■ Exercise objective
Give back every entry precisely as written, without any of the images.

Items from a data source
__________________________________________________
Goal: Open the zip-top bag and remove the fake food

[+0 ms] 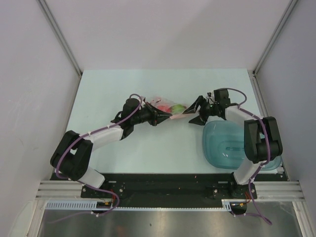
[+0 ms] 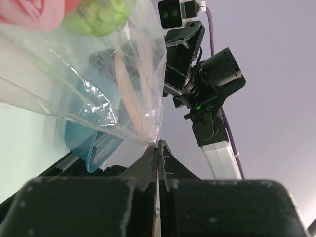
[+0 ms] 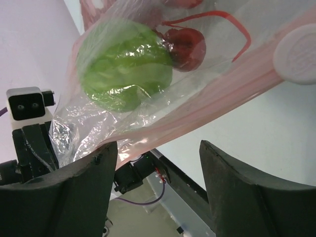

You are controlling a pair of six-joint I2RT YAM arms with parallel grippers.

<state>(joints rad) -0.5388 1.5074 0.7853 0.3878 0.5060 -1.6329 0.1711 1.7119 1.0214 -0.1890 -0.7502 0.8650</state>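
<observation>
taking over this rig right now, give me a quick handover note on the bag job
Left end effector: shut on a corner of the zip-top bag.
Right end effector: open, gripping nothing; the pinkish zip strip lies just in front of its fingers.
Fake food: the lime-green fruit and small red fruit are inside the bag, with more red plastic beside them.
The teal tray lies by the right arm.
Done: one side of the bag is gripped.
Left: grip the zip edge with the right end effector, pull it open, take the food out. I cannot tell whether the zip has parted at all.
</observation>
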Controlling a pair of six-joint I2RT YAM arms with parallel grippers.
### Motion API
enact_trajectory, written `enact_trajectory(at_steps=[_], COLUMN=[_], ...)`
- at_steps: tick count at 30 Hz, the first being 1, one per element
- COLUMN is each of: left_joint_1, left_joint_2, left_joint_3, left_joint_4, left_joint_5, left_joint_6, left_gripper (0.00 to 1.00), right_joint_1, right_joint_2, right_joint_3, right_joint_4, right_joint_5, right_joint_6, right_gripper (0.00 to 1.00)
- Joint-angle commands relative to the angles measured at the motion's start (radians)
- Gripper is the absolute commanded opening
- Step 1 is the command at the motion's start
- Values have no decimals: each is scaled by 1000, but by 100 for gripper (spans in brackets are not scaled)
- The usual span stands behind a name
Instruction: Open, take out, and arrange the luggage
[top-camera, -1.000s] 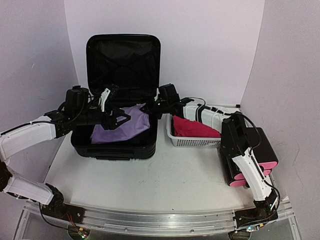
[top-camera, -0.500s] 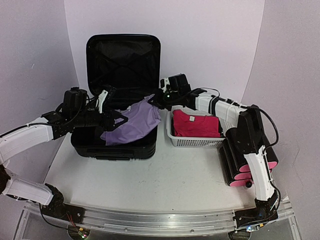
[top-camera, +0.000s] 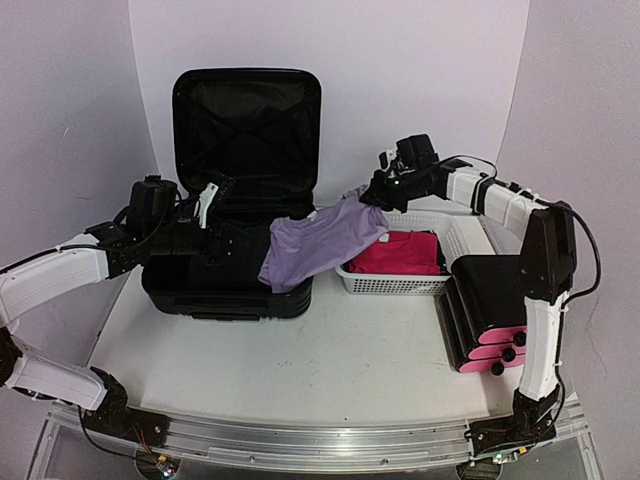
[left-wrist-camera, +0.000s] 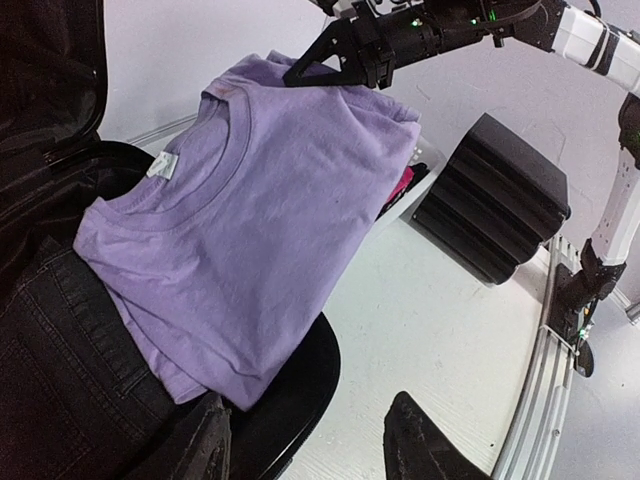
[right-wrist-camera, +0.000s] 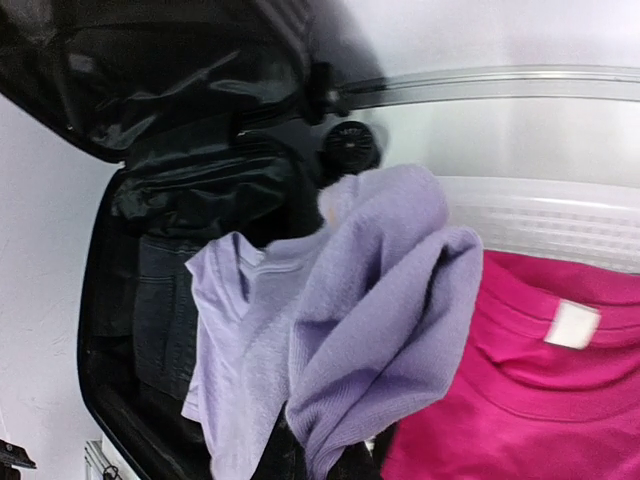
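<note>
Pale lilac walls (top-camera: 420, 80) on three sides; white tabletop (top-camera: 330, 350); near-edge rail (top-camera: 300, 440) possibly aluminium.

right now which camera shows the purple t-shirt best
The left wrist view: the purple t-shirt lies spread, collar and label visible, its far edge pinched by the right gripper. The top external view shows it small, draped from the luggage toward the white basket. The right wrist view shows only bunched folds.

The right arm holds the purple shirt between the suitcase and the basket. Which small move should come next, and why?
Probably carry the purple shirt a little further right and up, until all of it hangs over the white basket. The right gripper is shut on one end, yet the other end lies across the luggage rim, and a pink shirt lies in that basket.
</note>
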Motion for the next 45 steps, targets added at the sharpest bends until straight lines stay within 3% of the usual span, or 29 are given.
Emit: enact_trajectory(at_steps=[1, 13, 22, 36, 45], left_joint_1=[1, 1, 1, 1, 1], left_joint_2=[9, 24, 26, -5, -8], left_joint_3=[53, 83, 113, 111, 118], left_joint_4=[-1, -31, -80, -89, -92], left_joint_5=[25, 31, 9, -1, 3], left_joint_6=[-14, -16, -19, -22, -25], left_gripper=[52, 51, 51, 51, 51], right_joint_1=[-50, -200, -284, -329, -339], right_joint_2=[-103, -145, -153, -122, -135], right_joint_3=[-12, -62, -129, -157, -266], right_joint_4=[-59, -115, -118, -87, 70], right_joint_5=[-14, -95, -74, -4, 51], right_joint_6=[-103, -185, -265, -345, -358], right_gripper=[0, 0, 0, 0, 0])
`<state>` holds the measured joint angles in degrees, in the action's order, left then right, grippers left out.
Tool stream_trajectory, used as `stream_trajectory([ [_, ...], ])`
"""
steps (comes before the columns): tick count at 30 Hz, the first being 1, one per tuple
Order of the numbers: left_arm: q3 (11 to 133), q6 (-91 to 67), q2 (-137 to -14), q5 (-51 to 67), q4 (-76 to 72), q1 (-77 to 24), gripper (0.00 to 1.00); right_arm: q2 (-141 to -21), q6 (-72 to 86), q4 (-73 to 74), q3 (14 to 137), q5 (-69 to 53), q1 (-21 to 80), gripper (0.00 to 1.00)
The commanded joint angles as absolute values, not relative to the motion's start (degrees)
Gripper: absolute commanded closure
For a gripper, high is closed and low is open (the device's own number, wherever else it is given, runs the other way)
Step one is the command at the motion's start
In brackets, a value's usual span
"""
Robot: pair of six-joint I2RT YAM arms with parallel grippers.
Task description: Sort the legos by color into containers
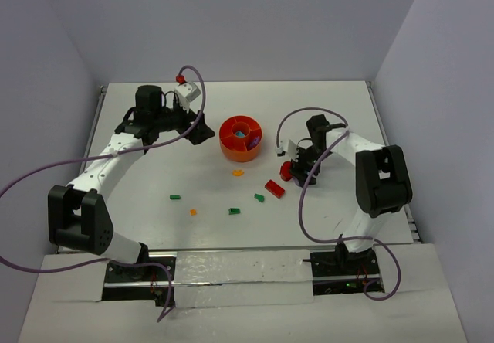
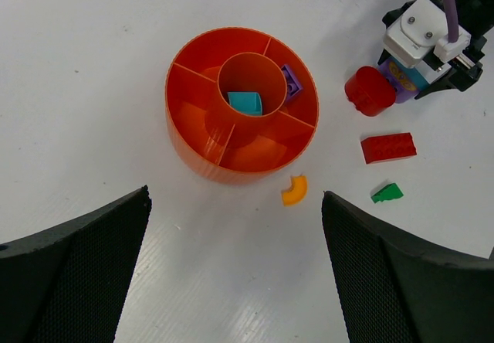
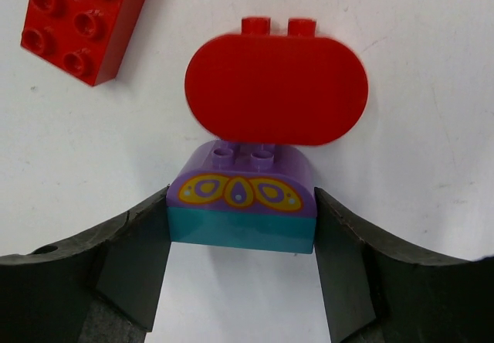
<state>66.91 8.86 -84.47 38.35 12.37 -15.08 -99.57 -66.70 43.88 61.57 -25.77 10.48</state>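
The orange divided bowl [image 1: 240, 138] [image 2: 185, 127] stands mid-table, with a teal block [image 2: 245, 102] in its hub and a purple one [image 2: 291, 84] in a wedge. To its right, my right gripper [image 1: 302, 171] [image 3: 241, 231] is low on the table, both pads touching the sides of a purple-and-teal block [image 3: 241, 204]. That block rests against the red round piece [image 3: 276, 88] [image 1: 286, 171]. A red brick [image 1: 274, 188] [image 3: 81, 18] lies beside them. My left gripper [image 1: 202, 133] [image 2: 235, 266] hangs open and empty left of the bowl.
Small green legos [image 1: 175, 198] [image 1: 235, 211] [image 1: 259, 198] and orange ones [image 1: 238, 173] [image 1: 193, 212] are scattered in front of the bowl. A curved orange piece [image 2: 295, 190] lies close to the bowl's wall. Grey walls close in the table on three sides.
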Motion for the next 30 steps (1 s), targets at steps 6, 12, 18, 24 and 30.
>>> stream_trajectory([
  [6, 66.82, -5.77, -80.16, 42.63, 11.73, -15.56, 0.04, -85.71, -59.92, 49.15, 66.88, -30.76, 9.04, 1.00],
  [12, 66.06, -15.65, -78.38, 46.40, 12.27, -16.83, 0.04, -79.92, -47.86, 48.17, 72.82, -30.85, 16.48, 1.00],
  [18, 71.46, -17.41, -81.31, 44.83, 17.99, -23.74, 0.05, -77.43, -39.27, 43.23, 74.27, -24.89, 26.55, 1.00],
  [24, 73.52, -20.38, -84.98, 44.99, 18.64, -28.87, 0.08, -76.33, -36.04, 40.25, 75.01, -21.19, 32.80, 1.00],
  [30, 74.82, -23.93, -88.97, 47.48, 17.16, -30.97, 0.10, -76.55, -34.98, 39.26, 75.32, -16.25, 38.20, 1.00],
])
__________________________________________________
■ Task result
Goal: Open the zip-top bag and remove the fake food

[+0 ms] 
[+0 ms] 
[+0 ms] 

You are controlling a pair of six-joint I2RT YAM arms with parallel grippers.

<state>(joints rad) -0.5388 1.5074 0.7853 0.3878 0.5060 -1.6329 0.1711 1.7119 1.0214 -0.1890 -0.7502 0.8650</state>
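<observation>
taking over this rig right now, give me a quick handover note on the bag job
Left end effector: shut on a corner of the zip-top bag.
Right end effector: open, gripping nothing; the pinkish zip strip lies just in front of its fingers.
Fake food: the lime-green fruit and small red fruit are inside the bag, with more red plastic beside them.
The teal tray lies by the right arm.
Done: one side of the bag is gripped.
Left: grip the zip edge with the right end effector, pull it open, take the food out. I cannot tell whether the zip has parted at all.
</observation>
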Controlling a pair of six-joint I2RT YAM arms with parallel grippers.
### Motion API
enact_trajectory, written `enact_trajectory(at_steps=[_], COLUMN=[_], ...)`
- at_steps: tick count at 30 Hz, the first being 1, one per element
- COLUMN is each of: left_joint_1, left_joint_2, left_joint_3, left_joint_4, left_joint_5, left_joint_6, left_gripper (0.00 to 1.00), right_joint_1, right_joint_2, right_joint_3, right_joint_4, right_joint_5, right_joint_6, right_gripper (0.00 to 1.00)
- Joint-angle commands relative to the angles measured at the motion's start (radians)
- Gripper is the absolute commanded opening
- Step 1 is the command at the motion's start
- Values have no decimals: each is scaled by 1000, but by 100 for gripper (spans in brackets are not scaled)
- The usual span stands behind a name
Instruction: Open, take out, and arrange the luggage
[top-camera, -1.000s] 
[top-camera, -0.500s] 
[top-camera, +0.000s] 
[left-wrist-camera, +0.000s] 
[right-wrist-camera, +0.000s] 
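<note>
Pale lilac walls (top-camera: 420, 80) on three sides; white tabletop (top-camera: 330, 350); near-edge rail (top-camera: 300, 440) possibly aluminium.

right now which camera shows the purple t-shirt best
The left wrist view: the purple t-shirt lies spread, collar and label visible, its far edge pinched by the right gripper. The top external view shows it small, draped from the luggage toward the white basket. The right wrist view shows only bunched folds.

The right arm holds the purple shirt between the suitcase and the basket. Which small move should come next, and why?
Probably carry the purple shirt a little further right and up, until all of it hangs over the white basket. The right gripper is shut on one end, yet the other end lies across the luggage rim, and a pink shirt lies in that basket.
</note>
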Motion for the next 45 steps, targets added at the sharpest bends until straight lines stay within 3% of the usual span, or 29 are given.
Emit: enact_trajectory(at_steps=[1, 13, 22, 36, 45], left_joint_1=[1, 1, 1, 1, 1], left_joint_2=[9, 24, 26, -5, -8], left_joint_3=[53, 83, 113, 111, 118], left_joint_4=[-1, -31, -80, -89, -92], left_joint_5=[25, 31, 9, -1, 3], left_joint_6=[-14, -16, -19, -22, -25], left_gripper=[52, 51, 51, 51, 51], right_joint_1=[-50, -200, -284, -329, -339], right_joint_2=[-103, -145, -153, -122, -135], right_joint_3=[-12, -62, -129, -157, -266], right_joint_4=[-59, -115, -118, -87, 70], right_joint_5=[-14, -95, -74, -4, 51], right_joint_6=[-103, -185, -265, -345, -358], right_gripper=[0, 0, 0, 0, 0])
`<state>` holds the measured joint angles in degrees, in the action's order, left then right, grippers left out.
Tool stream_trajectory, used as `stream_trajectory([ [_, ...], ])`
"""
steps (comes before the columns): tick count at 30 Hz, the first being 1, one per tuple
Order of the numbers: left_arm: q3 (11 to 133), q6 (-91 to 67), q2 (-137 to -14), q5 (-51 to 67), q4 (-76 to 72), q1 (-77 to 24), gripper (0.00 to 1.00); right_arm: q2 (-141 to -21), q6 (-72 to 86), q4 (-73 to 74), q3 (14 to 137), q5 (-69 to 53), q1 (-21 to 80), gripper (0.00 to 1.00)
The commanded joint angles as absolute values, not relative to the motion's start (degrees)
Gripper: absolute commanded closure
For a gripper, high is closed and low is open (the device's own number, wherever else it is given, runs the other way)
Step one is the command at the motion's start
In brackets, a value's usual span
"""
Robot: pair of six-joint I2RT YAM arms with parallel grippers.
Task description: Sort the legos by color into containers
<state>66.91 8.86 -84.47 38.35 12.37 -15.08 -99.57 -66.70 43.88 61.57 -25.77 10.48</state>
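The orange divided bowl [image 1: 240, 138] [image 2: 185, 127] stands mid-table, with a teal block [image 2: 245, 102] in its hub and a purple one [image 2: 291, 84] in a wedge. To its right, my right gripper [image 1: 302, 171] [image 3: 241, 231] is low on the table, both pads touching the sides of a purple-and-teal block [image 3: 241, 204]. That block rests against the red round piece [image 3: 276, 88] [image 1: 286, 171]. A red brick [image 1: 274, 188] [image 3: 81, 18] lies beside them. My left gripper [image 1: 202, 133] [image 2: 235, 266] hangs open and empty left of the bowl.
Small green legos [image 1: 175, 198] [image 1: 235, 211] [image 1: 259, 198] and orange ones [image 1: 238, 173] [image 1: 193, 212] are scattered in front of the bowl. A curved orange piece [image 2: 295, 190] lies close to the bowl's wall. Grey walls close in the table on three sides.
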Motion for the next 30 steps (1 s), targets at steps 6, 12, 18, 24 and 30.
>>> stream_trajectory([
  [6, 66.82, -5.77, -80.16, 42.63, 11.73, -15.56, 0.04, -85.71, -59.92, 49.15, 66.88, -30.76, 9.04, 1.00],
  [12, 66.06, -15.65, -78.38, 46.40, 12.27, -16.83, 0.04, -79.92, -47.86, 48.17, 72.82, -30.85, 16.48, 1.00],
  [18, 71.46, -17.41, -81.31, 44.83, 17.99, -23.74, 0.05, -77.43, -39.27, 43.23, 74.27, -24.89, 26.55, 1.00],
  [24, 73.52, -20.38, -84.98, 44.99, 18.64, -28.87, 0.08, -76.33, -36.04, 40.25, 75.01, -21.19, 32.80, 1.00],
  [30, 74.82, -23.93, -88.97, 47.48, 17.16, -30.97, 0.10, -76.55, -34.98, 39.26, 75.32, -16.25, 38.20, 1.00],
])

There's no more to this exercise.